Inspiration

We were inspired by the "War Room" scenes in sci-fi movies like The Expanse and Interstellar—interfaces that make complex planetary data feel intuitive and actionable. We realized that while NASA provides incredible open data (EONET, APOD), it's often presented as dry text or static maps. We wanted to build a "Planetary Operating System" that not only visualizes the current state of Earth but uses Generative AI to help us understand the future consequences of climate change in a visceral, data-driven way.

What it does

EcoMind is a real-time 3D dashboard that:

Visualizes Live Hazards: Pulls real-time wildfire, storm, and ice melt data from NASA's EONET API onto an interactive 3D globe. Analyzes Threats: Uses Gemini 3 (Flash Model) to instantly generate tactical situation reports for any event, turning raw coordinates into actionable intel. Simulates Futures: Allows users to run "What If" scenarios (e.g., "Sea Level Rise +2M"). The system uses Gemini's reasoning capabilities to generate a scientifically grounded 5-Year Impact Timeline (2027-2031), predicting infrastructure collapse and economic fallout for specific cities like NYC, Tokyo, and London.
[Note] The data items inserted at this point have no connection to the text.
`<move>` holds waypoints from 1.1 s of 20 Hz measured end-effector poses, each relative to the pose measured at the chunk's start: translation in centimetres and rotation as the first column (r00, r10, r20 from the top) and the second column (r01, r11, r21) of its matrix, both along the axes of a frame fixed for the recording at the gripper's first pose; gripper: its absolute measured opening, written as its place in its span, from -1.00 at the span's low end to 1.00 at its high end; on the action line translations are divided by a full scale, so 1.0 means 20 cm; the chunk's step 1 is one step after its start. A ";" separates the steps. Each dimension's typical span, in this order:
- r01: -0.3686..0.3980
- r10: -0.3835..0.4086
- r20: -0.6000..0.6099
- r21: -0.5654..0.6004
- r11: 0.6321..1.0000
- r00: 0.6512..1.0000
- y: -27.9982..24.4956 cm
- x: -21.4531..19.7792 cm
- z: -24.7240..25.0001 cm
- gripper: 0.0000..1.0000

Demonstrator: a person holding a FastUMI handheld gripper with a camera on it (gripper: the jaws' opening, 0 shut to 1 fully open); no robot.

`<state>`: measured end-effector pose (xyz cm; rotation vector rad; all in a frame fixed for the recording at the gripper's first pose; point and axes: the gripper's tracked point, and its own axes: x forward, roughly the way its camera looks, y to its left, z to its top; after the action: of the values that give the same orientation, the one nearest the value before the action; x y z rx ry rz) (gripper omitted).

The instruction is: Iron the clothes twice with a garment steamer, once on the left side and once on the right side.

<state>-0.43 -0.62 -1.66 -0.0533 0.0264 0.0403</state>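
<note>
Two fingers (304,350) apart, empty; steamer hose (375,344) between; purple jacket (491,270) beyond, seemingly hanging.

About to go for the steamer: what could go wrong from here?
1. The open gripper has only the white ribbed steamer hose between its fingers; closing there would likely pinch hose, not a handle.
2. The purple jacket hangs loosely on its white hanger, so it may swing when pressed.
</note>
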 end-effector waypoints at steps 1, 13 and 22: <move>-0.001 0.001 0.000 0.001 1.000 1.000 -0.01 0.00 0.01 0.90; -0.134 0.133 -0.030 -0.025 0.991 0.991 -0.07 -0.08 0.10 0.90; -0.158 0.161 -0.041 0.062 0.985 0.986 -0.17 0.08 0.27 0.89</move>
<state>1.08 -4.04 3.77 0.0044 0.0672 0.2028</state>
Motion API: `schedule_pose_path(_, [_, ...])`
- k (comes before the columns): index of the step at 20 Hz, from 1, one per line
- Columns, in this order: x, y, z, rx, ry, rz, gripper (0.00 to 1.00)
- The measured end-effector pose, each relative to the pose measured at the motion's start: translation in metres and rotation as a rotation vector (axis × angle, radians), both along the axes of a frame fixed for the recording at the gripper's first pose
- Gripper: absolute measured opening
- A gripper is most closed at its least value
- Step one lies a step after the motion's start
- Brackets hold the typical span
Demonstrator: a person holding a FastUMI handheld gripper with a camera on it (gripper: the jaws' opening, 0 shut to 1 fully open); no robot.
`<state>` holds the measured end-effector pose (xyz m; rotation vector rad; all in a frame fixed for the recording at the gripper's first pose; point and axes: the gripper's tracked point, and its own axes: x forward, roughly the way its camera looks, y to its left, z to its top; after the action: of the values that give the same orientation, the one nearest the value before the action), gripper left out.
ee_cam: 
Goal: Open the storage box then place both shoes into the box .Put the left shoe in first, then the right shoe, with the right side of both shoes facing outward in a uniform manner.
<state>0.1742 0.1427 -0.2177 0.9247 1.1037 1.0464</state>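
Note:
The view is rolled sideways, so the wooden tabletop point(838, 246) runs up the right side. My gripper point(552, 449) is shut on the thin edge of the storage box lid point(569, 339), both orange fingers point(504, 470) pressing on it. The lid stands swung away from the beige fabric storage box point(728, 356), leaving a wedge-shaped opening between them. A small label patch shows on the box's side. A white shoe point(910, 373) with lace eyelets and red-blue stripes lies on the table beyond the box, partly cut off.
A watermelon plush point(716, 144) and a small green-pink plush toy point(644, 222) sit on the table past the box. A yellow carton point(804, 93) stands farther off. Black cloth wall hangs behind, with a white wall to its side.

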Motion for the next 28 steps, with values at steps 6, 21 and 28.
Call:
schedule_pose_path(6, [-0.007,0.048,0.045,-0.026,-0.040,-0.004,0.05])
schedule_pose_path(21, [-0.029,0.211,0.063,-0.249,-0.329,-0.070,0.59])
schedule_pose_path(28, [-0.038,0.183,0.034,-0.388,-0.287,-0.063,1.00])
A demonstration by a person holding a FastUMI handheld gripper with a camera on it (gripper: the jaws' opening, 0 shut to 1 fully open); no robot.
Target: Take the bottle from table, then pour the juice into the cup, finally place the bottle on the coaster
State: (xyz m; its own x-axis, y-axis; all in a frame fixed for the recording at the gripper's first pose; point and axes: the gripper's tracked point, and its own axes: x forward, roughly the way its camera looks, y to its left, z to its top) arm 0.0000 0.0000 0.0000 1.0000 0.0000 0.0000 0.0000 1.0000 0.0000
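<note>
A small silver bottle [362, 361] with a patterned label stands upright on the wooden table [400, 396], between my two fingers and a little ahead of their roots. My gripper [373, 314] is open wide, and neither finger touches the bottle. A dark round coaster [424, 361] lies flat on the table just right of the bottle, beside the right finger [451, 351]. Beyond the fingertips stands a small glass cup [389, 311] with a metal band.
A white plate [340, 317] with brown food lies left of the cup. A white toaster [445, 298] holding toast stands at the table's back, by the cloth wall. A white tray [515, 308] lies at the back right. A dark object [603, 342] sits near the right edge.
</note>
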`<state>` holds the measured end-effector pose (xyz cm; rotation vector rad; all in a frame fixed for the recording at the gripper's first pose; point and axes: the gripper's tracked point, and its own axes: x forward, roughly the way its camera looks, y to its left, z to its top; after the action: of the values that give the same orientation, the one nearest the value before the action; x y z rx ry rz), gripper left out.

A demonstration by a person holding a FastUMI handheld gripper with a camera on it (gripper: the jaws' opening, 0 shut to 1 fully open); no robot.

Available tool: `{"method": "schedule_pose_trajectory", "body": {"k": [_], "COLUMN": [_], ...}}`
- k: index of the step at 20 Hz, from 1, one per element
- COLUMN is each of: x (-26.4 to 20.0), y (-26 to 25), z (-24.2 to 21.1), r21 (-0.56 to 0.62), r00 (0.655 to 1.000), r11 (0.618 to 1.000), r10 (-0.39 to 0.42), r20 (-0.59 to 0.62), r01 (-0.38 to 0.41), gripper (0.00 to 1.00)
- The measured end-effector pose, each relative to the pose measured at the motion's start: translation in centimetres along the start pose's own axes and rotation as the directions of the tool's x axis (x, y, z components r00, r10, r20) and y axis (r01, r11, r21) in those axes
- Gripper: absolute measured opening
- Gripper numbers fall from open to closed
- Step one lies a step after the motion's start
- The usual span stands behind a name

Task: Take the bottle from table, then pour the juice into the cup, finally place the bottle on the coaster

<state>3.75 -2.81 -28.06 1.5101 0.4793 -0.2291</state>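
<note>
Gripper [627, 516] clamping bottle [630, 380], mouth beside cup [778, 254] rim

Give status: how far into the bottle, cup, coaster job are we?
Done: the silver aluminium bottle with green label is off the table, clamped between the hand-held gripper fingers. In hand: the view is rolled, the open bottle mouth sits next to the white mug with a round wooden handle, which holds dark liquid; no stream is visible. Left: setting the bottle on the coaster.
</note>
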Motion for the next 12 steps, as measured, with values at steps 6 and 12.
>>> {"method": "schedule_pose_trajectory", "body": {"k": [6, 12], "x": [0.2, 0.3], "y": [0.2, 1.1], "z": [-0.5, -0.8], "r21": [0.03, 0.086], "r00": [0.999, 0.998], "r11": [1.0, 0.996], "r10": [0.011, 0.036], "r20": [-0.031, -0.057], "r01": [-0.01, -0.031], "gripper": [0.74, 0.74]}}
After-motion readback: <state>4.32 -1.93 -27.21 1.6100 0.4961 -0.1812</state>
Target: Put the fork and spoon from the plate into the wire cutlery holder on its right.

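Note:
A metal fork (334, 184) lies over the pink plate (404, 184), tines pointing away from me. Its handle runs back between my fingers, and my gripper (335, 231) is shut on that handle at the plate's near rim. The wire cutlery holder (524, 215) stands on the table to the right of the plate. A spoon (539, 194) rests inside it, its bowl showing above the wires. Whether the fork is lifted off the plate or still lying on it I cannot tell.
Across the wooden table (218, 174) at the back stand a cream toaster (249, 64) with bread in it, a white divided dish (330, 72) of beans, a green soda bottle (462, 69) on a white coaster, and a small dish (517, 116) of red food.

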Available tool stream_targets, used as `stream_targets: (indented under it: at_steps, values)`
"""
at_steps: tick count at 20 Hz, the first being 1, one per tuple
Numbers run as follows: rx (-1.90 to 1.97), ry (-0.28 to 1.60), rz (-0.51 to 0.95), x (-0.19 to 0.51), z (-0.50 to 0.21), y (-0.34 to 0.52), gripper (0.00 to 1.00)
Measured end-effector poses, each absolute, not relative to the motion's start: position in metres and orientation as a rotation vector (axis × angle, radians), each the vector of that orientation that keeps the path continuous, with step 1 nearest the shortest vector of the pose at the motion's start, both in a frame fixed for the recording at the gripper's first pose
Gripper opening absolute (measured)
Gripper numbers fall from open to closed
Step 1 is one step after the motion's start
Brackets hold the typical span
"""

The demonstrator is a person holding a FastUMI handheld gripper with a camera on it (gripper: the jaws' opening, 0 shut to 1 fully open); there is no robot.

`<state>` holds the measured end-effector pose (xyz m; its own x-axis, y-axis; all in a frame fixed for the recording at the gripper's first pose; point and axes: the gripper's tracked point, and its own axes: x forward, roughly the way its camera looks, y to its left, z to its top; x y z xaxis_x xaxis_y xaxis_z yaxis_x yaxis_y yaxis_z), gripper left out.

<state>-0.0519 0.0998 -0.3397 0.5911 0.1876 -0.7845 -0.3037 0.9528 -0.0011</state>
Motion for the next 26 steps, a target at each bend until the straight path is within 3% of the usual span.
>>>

Monitors Space: Tracks key space assets (ISS, Launch Centers) to provide a complete orbital perspective.

How we built it

Frontend: Built with Next.js 14, TypeScript, and Tailwind CSS for the "Glassmorphism" command center aesthetic. We used react-globe.gl for the high-performance 3D Earth visualization. Backend: A Python FastAPI server that acts as the reasoning engine. AI Core: We integrated Google's Gemini 3 Flash Preview model via the google-generativeai SDK. This handles the complex reasoning required to simulate 5-year economic and environmental forecasts in milliseconds. Data: Integrated NASA EONET (Earth Observatory Natural Event Tracker) and NASA APOD APIs for real-time data ingestion. Deployment: The entire stack (Frontend + Python Serverless Backend) is deployed on Vercel.

Challenges we ran into

3D Globe Performance: Rendering hundreds of dynamic points (satellites, fires, storms) on a 3D globe without crashing the browser was tough. We optimized it by only rendering active layers and using lightweight geometries. API Rate Limits: During testing, we frequently hit the Gemini API rate limits (429 Errors). We solved this by implementing a robust "Simulation Fallback Protocol" in Python, if the API is busy, the system gracefully switches to a cached simulation mode so the user experience (and the demo!) is never interrupted. Serverless Python: Deploying a Python backend alongside a Next.js frontend on Vercel was tricky. We had to restructure our API into a serverless-compatible format (api/index.py) and configure vercel.json rewrites to make it work seamlessly.

Accomplishments that we're proud of

The "5-Year Forecast": We're incredibly proud of the Simulation Mode. Seeing the AI instantly reason through a timeline from 2027 to 2031, predicting specific infrastructure failures for different cities—feels like magic. The Aesthetic: We achieved a cinema-quality "Sci-Fi HUD" look using pure CSS and Tailwind, without relying on heavy UI libraries. Resilience: The system is solid. It handles API failures, hydration errors, and data voids gracefully, ensuring the "Command Center" never goes dark.

What we learned

Gemini is a Reasoner, not just a Chatbot: We learned to use Gemini 3 not just for text, but as a logic engine to simulate complex causal chains (e.g., "If sea level rises 2m in Miami -> Aquifers contaminate -> Chaos"). Data Visualization Matters: Raw data is overwhelming. Presenting it on a 3D globe with clear, color-coded markers makes global scale instantly understandable.

What's next for EcoMind

Real-Time Satellite Telemetry: Integrating live position data for thousands of active satellites (Starlink, etc.). AR Command Mode: Porting the interface to Apple Vision Pro / Quest for a "Minority Report" style holographic experience. Local Government Integration: Allowing local municipalities to upload their own data layers to run custom AI simulations for disaster preparedness.